Harald Grosskopf, Harald Grosskopf - Oceanheart - Amazon.com Music

Porté par cette nostalgie rétrofuturiste, le toujours impeccable label allemand Bureau B a donc décidé de ressortir les masters du placard une première fois, en 2014 pour une réédition vinyle. Le tout suivi, huit ans plus tard, d’une troisième vie pour ce qui sera officiellement le dernier album studio de Grosskopf, dégouté par les faibles ventes de ces expérimentations eighties. Sur la version 2023 de « Oceanheart », c’est le musicien lui-même qui se colle aux remixes de ses propres morceaux. Si le résultat est parfois discutable en comparaison de l’immédiateté des pistes historiques, cette ressortie du cimetière des albums trop visionnaires pour leur époque permet de décrocher le téléphone pour discuter vingt minutes avec le principal intéressé, basé à Cologne, de cette aventure semblable à de la transpiration sur un tapis roulant. Et si, à l’heure de ChatGPT et autres intelligences superficielles, le monde était enfin prêt pour les mélodies mécaniques de « Oceanheart » ?
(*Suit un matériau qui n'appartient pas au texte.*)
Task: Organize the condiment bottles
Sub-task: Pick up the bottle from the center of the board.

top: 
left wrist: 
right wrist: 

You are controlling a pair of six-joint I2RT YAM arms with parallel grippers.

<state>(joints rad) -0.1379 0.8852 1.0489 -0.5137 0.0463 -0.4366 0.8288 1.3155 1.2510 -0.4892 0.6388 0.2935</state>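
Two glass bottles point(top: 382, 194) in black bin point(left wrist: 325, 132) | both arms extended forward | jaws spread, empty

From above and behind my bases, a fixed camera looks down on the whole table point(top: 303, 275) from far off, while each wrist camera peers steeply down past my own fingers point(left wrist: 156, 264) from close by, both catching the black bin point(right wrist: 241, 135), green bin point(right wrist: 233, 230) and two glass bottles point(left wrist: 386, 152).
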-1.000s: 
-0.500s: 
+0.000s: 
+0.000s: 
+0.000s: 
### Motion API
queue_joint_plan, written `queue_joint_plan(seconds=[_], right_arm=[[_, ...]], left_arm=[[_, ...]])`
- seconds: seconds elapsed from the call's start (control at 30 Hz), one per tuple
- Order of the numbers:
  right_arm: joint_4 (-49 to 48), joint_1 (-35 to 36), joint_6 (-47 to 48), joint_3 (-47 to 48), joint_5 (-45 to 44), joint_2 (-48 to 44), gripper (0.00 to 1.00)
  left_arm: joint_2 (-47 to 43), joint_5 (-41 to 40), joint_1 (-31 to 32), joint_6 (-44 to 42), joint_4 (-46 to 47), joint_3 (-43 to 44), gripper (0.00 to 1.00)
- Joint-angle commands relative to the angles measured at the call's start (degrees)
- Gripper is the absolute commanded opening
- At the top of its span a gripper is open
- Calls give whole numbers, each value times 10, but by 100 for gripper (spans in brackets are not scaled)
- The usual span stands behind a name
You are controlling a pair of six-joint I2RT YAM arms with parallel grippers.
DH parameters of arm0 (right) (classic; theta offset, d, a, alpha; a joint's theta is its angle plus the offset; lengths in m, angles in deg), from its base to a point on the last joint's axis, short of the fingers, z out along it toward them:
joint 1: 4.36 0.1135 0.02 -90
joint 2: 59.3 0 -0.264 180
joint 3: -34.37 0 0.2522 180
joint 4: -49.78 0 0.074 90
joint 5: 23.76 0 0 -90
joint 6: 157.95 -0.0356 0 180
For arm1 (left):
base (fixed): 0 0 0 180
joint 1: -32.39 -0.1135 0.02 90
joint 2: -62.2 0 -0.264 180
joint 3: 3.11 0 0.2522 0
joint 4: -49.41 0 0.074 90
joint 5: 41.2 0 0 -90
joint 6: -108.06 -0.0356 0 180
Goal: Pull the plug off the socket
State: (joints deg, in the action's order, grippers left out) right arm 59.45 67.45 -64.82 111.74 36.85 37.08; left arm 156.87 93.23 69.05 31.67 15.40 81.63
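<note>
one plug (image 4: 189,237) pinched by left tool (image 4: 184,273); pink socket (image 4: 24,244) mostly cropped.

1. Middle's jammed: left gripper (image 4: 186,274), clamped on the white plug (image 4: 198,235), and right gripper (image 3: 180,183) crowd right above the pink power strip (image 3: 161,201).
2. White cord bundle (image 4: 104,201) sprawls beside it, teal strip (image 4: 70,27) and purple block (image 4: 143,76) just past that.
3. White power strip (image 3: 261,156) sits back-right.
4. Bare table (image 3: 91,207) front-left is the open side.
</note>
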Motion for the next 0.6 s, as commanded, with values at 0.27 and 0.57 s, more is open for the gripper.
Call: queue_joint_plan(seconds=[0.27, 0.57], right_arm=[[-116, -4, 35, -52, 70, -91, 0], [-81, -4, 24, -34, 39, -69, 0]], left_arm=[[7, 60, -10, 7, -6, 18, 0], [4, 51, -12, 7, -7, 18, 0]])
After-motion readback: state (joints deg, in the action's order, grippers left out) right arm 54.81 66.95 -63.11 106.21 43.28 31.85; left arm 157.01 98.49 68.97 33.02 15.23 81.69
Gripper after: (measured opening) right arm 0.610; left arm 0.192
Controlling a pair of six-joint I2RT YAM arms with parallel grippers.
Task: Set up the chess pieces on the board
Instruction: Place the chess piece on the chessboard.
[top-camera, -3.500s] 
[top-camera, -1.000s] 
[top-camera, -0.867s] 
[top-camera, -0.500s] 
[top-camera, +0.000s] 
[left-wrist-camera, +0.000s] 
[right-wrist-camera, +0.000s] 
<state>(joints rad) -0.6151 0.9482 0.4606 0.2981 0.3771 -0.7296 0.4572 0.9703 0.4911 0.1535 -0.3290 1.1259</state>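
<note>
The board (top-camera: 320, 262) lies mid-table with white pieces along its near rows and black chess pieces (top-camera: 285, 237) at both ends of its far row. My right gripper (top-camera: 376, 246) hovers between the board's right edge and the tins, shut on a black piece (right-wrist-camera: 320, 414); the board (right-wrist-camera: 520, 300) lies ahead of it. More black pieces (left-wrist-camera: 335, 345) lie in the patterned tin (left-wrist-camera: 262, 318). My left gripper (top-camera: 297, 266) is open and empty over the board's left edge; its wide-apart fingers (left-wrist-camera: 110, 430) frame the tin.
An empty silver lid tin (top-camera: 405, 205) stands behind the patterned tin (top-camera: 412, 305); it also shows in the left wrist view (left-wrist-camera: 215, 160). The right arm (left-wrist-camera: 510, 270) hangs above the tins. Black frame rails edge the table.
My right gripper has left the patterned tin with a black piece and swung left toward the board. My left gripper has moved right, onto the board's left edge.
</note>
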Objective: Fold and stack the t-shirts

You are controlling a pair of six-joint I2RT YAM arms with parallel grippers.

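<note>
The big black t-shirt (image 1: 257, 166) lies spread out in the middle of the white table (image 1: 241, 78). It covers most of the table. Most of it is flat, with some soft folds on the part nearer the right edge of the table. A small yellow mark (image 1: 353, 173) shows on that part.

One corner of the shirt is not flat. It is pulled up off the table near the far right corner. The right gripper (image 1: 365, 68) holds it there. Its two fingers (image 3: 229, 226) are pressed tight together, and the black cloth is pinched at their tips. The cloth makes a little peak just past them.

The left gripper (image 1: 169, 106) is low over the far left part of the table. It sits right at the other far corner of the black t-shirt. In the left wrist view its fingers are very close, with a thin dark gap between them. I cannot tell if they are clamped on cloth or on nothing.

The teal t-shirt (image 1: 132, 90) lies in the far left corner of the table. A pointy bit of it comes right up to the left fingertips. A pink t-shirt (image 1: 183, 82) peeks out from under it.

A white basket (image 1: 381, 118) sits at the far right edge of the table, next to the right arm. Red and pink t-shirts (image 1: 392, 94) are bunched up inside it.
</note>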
Bonjour Harald. On va commencer avec une question simple : comment est venue l’idée de ressortir l’album « Oceanheart » ?

Harald Grosskopf : L’idée est venue du label, qui avait déjà réédité le premier « Synthesist » pour ses 40 ans, en 2020. A l’époque, la réédition comprenait des remixes par d’autres artistes. Sauf que cette fois, pour « Oceanheart », j’ai décidé de revisiter les titres moi-même !  La matière à disposition était assez intéressante pour cela, et j’ai édité les titres en fonction de l’émotion que me procurait chacun d’entre eux.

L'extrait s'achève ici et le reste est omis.